* Requirement
In the listing below, a line holding "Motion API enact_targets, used" and a line holding "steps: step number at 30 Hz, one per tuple" mark the range. Retype both exactly, with all lines between them.

** Opening Information provided block **

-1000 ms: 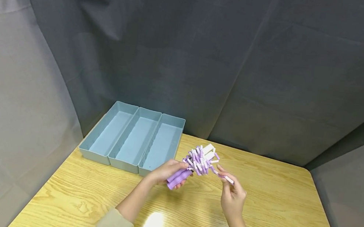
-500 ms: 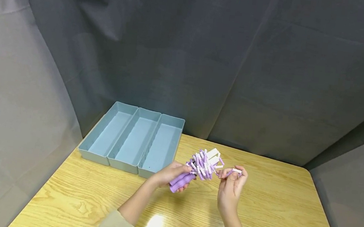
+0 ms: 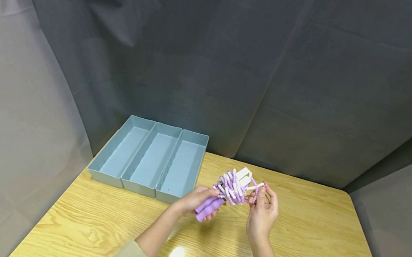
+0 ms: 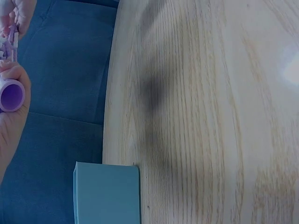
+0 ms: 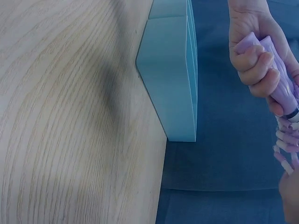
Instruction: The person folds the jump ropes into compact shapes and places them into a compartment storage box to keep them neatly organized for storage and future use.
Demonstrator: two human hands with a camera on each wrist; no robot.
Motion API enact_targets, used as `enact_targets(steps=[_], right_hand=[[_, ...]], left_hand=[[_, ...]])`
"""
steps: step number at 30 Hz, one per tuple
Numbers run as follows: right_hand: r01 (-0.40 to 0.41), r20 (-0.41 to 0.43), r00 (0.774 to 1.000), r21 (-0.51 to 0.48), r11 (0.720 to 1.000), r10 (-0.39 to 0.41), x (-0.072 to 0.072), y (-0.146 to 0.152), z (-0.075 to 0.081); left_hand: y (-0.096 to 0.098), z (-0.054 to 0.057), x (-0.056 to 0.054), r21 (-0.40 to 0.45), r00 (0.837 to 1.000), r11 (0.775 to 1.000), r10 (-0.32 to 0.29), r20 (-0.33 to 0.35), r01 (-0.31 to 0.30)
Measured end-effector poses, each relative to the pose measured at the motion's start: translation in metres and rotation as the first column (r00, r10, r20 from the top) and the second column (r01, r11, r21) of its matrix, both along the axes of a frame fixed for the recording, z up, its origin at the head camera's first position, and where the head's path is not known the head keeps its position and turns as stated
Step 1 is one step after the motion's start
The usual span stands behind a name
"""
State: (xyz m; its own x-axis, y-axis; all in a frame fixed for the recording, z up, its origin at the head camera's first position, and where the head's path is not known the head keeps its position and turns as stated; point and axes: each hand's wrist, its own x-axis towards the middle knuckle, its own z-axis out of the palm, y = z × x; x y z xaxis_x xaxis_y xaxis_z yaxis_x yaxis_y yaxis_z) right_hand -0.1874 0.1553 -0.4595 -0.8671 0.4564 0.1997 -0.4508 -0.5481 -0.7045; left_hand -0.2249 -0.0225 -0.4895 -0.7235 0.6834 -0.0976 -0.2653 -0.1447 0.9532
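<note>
In the head view, a beaded jump rope (image 3: 232, 188) with purple and white segments is wound into a bundle around its handles. My left hand (image 3: 191, 201) grips the two purple handles (image 3: 208, 209) side by side, fingers curled round them, as the right wrist view shows too. The hollow end of one handle (image 4: 11, 96) faces the left wrist camera. To the right of the bundle, my right hand (image 3: 262, 218) pinches a loose stretch of the beaded cord (image 3: 256, 188) between thumb and fingers. Both hands are held up over the table.
Three blue-grey trays (image 3: 149, 182) stand side by side at the back left of the wooden table (image 3: 315, 236), left of my hands. A dark curtain (image 3: 235, 64) hangs behind the table, with lighter cloth (image 3: 18, 125) on either side.
My left hand and the bundle have shifted slightly right and down. The right hand has come in closer, and the loose cord's end, earlier pointing outward past its fingers, now bends back toward the bundle.
</note>
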Motion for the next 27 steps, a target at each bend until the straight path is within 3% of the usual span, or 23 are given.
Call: enact_targets(steps=[9,13,17,21,24,25,27], right_hand=[[-0.088,0.116,0.99,0.123,0.988,0.074,0.001,0.003,-0.002],[-0.114,0.138,0.987,0.236,0.965,0.083,0.001,0.008,-0.005],[-0.087,0.034,0.996,0.433,0.897,0.08,-0.001,0.017,-0.01],[0.039,-0.149,0.986,0.656,0.754,0.078,-0.004,0.027,-0.014],[0.111,-0.225,0.97,0.741,0.663,0.089,-0.006,0.031,-0.015],[0.119,-0.234,0.968,0.752,0.648,0.094,-0.006,0.032,-0.015],[0.118,-0.241,0.965,0.754,0.647,0.105,-0.007,0.034,-0.015]], left_hand=[[0.0,-0.001,0.0,0.014,1.0,1.0,0.013,0.023,-0.014],[-0.001,-0.001,-0.001,0.011,1.0,1.0,-0.005,0.025,0.004],[-0.004,-0.001,-0.002,-0.001,0.999,1.0,-0.031,0.023,0.031],[-0.005,0.001,-0.003,-0.019,0.998,0.998,-0.052,0.022,0.052],[-0.006,0.003,-0.003,-0.028,0.998,0.997,-0.065,0.021,0.066],[-0.006,0.003,-0.003,-0.029,0.998,0.997,-0.067,0.02,0.068],[-0.007,0.004,-0.003,-0.03,0.997,0.997,-0.072,0.021,0.072]])
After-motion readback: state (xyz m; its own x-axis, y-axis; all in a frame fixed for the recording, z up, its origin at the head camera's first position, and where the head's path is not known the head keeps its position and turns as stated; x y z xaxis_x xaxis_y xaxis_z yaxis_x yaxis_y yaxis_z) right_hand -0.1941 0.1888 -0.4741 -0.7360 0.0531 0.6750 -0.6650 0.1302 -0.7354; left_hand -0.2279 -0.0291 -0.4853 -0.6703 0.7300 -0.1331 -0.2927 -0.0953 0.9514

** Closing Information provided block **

* Answer area
Motion API enact_targets, used as `enact_targets(steps=[_], right_hand=[[_, ...]], left_hand=[[_, ...]])`
"""
steps: step number at 30 Hz, one per tuple

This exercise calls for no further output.